THE PROBLEM →
Your task is to copy each line of the listing that contains the word "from".

EXERCISE DATA →
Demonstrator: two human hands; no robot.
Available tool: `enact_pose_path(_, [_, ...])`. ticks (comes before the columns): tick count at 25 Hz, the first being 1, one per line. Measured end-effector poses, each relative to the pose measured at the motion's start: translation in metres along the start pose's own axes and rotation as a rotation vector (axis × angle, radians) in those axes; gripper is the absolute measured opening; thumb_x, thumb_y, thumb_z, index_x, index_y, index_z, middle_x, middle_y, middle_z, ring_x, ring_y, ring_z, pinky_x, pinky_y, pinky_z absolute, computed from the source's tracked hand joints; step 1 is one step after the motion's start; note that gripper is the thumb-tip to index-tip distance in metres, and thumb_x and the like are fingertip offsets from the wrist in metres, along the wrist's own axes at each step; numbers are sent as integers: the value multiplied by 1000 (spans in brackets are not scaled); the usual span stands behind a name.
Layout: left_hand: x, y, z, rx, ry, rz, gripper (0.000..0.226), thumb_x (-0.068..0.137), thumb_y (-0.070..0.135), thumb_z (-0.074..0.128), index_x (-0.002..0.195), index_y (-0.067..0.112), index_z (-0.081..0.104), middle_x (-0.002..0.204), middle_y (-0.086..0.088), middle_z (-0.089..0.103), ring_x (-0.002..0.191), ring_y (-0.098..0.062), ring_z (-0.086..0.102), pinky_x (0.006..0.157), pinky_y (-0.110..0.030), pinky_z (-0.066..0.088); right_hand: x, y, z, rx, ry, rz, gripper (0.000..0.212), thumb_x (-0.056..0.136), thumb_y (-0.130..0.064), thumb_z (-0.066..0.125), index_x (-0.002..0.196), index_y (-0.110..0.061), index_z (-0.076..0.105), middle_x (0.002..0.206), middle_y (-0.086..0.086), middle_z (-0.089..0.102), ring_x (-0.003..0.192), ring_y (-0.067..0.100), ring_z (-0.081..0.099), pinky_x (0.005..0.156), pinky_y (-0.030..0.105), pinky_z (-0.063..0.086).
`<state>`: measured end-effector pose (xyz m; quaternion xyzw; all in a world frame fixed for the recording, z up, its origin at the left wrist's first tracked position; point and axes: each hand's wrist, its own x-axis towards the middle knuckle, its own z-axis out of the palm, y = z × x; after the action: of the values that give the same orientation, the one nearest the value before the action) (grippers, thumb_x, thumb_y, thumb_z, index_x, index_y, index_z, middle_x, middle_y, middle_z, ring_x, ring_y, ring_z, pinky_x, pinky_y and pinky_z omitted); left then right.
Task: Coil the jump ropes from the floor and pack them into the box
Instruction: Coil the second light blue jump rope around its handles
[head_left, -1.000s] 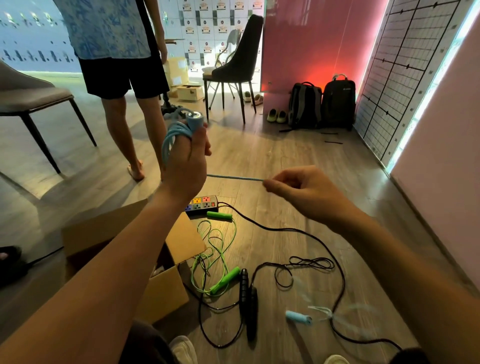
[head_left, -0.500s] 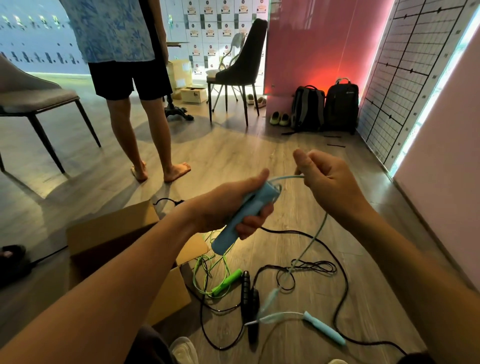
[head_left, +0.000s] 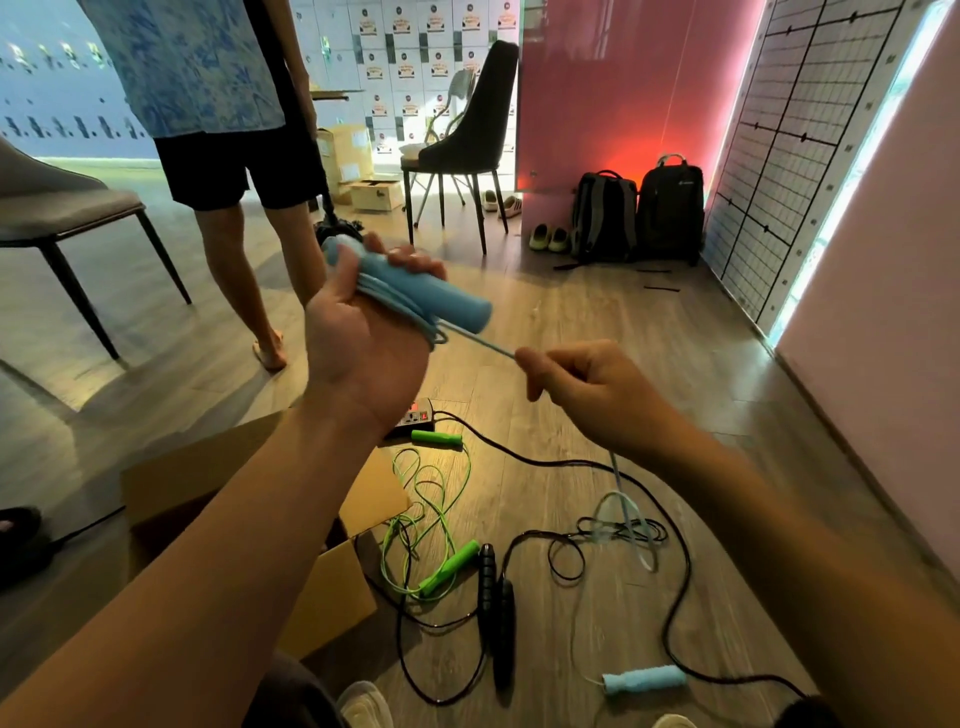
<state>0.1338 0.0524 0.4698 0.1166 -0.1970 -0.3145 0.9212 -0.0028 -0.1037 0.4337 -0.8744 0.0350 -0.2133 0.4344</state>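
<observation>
The left hand (head_left: 363, 338) has turned palm-up and risen since half a second ago. It grips the blue handle (head_left: 436, 299) with rope coils pressed against it. The right hand (head_left: 592, 400), now lower, pinches the blue cord (head_left: 480, 340), which runs taut between them. The other blue handle (head_left: 644, 679) lies on the floor, right of the box (head_left: 332, 603).

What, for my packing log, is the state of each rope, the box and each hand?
blue rope: partly coiled, far handle on floor.
green rope: loose on floor.
black rope: loose on floor.
box: open.
left hand: grips blue handle and coils.
right hand: pinches blue rope.
</observation>
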Motion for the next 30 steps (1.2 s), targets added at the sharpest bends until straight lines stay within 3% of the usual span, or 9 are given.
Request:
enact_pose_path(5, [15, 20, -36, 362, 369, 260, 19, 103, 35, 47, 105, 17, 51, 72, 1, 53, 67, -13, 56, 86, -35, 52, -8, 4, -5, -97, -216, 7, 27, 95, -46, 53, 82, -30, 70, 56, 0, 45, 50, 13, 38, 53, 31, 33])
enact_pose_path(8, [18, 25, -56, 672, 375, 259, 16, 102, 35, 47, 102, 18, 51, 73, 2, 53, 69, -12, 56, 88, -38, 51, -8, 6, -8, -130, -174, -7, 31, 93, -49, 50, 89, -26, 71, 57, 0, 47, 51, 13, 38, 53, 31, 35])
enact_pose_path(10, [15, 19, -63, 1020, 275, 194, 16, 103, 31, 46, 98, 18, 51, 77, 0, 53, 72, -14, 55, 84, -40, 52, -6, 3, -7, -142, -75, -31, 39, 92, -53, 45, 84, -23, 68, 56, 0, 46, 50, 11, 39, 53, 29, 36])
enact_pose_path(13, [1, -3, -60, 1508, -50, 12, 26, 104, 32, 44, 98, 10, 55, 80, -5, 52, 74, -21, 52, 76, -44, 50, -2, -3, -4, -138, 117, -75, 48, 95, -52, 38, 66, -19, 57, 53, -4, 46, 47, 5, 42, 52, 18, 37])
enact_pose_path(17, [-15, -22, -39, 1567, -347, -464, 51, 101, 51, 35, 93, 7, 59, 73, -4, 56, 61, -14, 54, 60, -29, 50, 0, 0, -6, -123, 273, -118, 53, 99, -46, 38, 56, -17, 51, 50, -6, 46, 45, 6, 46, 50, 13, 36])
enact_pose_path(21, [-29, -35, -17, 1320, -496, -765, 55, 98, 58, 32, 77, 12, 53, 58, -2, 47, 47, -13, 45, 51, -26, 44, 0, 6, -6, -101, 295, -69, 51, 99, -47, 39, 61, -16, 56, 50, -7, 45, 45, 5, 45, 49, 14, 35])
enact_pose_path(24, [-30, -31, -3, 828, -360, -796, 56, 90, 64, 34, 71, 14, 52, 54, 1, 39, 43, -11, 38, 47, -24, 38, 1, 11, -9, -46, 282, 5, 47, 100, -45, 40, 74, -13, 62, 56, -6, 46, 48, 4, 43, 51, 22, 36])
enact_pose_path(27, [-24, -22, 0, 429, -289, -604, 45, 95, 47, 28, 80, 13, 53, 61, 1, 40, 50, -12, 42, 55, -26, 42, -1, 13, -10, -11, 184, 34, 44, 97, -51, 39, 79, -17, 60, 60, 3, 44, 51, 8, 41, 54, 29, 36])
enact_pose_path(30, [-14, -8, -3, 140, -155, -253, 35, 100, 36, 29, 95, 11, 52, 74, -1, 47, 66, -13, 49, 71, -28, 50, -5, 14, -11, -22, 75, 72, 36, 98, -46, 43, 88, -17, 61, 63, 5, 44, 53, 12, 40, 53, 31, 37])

FINISHED EXERCISE →
Available tool: `enact_pose_path(_, [_, ...])`. ticks (comes before the columns): tick count at 25 Hz, the first being 1, one per line. Measured end-effector poses, each relative to the pose measured at the motion's start: translation in metres along the start pose's own axes and rotation as a rotation vector (axis × angle, radians) in those axes; gripper is the absolute measured opening; thumb_x, thumb_y, thumb_z, index_x, index_y, index_z, middle_x, middle_y, middle_z, ring_x, ring_y, ring_z, pinky_x, pinky_y, pinky_z absolute, computed from the source's tracked hand joints; step 1 is one step after the motion's start; note that gripper is the thumb-tip to index-tip distance in metres, and thumb_x and the like are fingertip offsets from the wrist in metres, along the wrist's own axes at each step; numbers are sent as integers: the value multiplied by 1000 (spans in brackets are not scaled); the usual span stands behind a name.
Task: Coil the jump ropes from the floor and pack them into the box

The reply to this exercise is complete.